Do you think that his advisors are paying too much attention to the activist base rather than the actual Democratic base?

You know, I’m going to leave that one for others to decide.

Biden came into office with high approval ratings. How would you diagnose his current challenges?

When you put forward policies that are in the trillions, everyone feels great. For the further left part of the party, when Biden was talking about trillions of dollars for the infrastructure bill, they left him alone. But as soon it went from $2 trillion to $1 trillion, you had a couple Democrats not vote for the bill. I do think there’s a honeymoon period, I do think that was part of it and that was not going to last.

The 2020 primary proved the makeup of the Democratic party. We were a campaign that was protested by a lot of these groups on the left during the primary, and, yes, Joe Biden is still President of the United States. This is why the bubble of D.C. is so dangerous in terms of how we move forward with our politics and our policies. The Democratic party is a Joe Biden party. The average Democrat is a Joe Biden democrat. Now, if you would look at Twitter you would think he’s a rabid far right Republican. Parts of the party that don’t have mass appeal among the electoral base, they make the most noise.

Do you think Biden’s advisers have blind spots?

I think Biden has a learning curve. The rise of the radicalization of the right, I don’t think anyone appreciated, I certainly didn’t, how permanent that may be in a scary way. I think that’s a real thing. Biden knows who he is, and the Biden brand won a large diverse electorate. His base actually still reflects that ideology. That hasn’t changed in a major way, even with the pandemic and the other awakenings happening.

Biden used to say he was a “bridge.” You don’t hear that anymore. Do you think he should run again?

Yes. I do.

So why say he was a bridge?

That wasn’t a code for one-term. He saw it as, the world is changing, and he wanted to set it up to survive. I go back to the book he was reading before he announced his run for president: “How Democracies Die.” He literally carried it around with him. It was about democracies dying through the slow erosion of institutions and I would hear him talking about the bridge, as I’m going to build those institutions back up, so that we can move on. Let’s save the patient first, and then get the patient up and walking.

There has been an onslaught of stories about the challenges posed by his age. How do you think that’s sitting with him?
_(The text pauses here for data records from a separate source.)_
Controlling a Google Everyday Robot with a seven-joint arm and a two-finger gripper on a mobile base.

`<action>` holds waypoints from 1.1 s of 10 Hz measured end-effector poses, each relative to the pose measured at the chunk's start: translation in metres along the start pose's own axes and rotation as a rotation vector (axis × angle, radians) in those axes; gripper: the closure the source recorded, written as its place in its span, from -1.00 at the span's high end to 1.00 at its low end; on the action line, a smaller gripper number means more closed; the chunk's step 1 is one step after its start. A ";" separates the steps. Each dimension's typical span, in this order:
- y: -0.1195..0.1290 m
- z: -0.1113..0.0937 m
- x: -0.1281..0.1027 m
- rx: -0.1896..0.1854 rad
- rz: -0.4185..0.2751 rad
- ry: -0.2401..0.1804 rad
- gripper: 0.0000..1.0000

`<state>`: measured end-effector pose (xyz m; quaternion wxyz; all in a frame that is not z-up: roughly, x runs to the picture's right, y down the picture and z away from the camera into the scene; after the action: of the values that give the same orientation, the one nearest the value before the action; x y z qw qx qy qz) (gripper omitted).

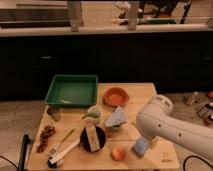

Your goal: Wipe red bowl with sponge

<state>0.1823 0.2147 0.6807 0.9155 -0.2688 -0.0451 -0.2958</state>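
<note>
The red bowl sits at the back of the table, well apart from the arm. The sponge lies near the front edge, light and soft by its look, likely to squash under a pinch, so best taken across its narrow sides. The gripper hangs just over its right end, jaws apart and holding nothing.

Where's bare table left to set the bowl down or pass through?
Free: the table corner right of the red bowl; the front edge between brush and orange fruit. Crowded: centre, around the black bowl. The gripper sits at the sponge, front right.
</note>
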 end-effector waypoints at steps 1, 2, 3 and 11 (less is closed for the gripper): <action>0.000 0.002 -0.003 0.003 -0.001 -0.010 0.60; 0.002 0.003 -0.003 0.004 0.004 -0.016 0.60; 0.002 0.006 -0.005 0.006 0.003 -0.026 0.60; 0.014 0.043 -0.013 0.015 -0.011 -0.102 0.60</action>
<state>0.1827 0.2533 0.7074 0.9124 -0.2765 -0.0953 -0.2862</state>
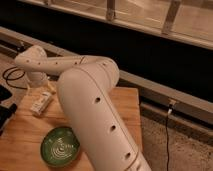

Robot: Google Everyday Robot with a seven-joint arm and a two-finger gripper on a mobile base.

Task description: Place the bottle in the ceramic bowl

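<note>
The small white bottle lies on its side at the left of the wooden table. The green ceramic bowl, with pale spiral rings inside, stands empty near the table's front left, a short way in front of the bottle. My white arm reaches from the lower right across to the far left. Its gripper points down just above and behind the bottle. The wrist hides most of the gripper, and nothing shows in its hold.
A black coiled cable lies left of the table, and a dark object sits at the left edge. A long metal rail and dark wall run behind the table. A thin cable hangs over the gravel floor to the right.
</note>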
This is why you see the guy running around, literally running onto the stage. It’s not new. I heard the same things in 2020 and now they call him Mr. President. He’s never been a morning person, but at the end of days, at the end of long trips, the younger staffers would be exhausted, but he’d come back and want to tell stories and talk.

The guy has a lot of energy and he’s clearly a people person, so the more he has going on, the more energy he gets. He’s one of those people that, if he keeps working, he’ll live to be a 100. And if he’s not working, I don’t know. And the reality is I’m not sure the democratic primary process would produce someone who could beat a Trump.

But what if they put him up against a younger candidate, like Ron DeSantis?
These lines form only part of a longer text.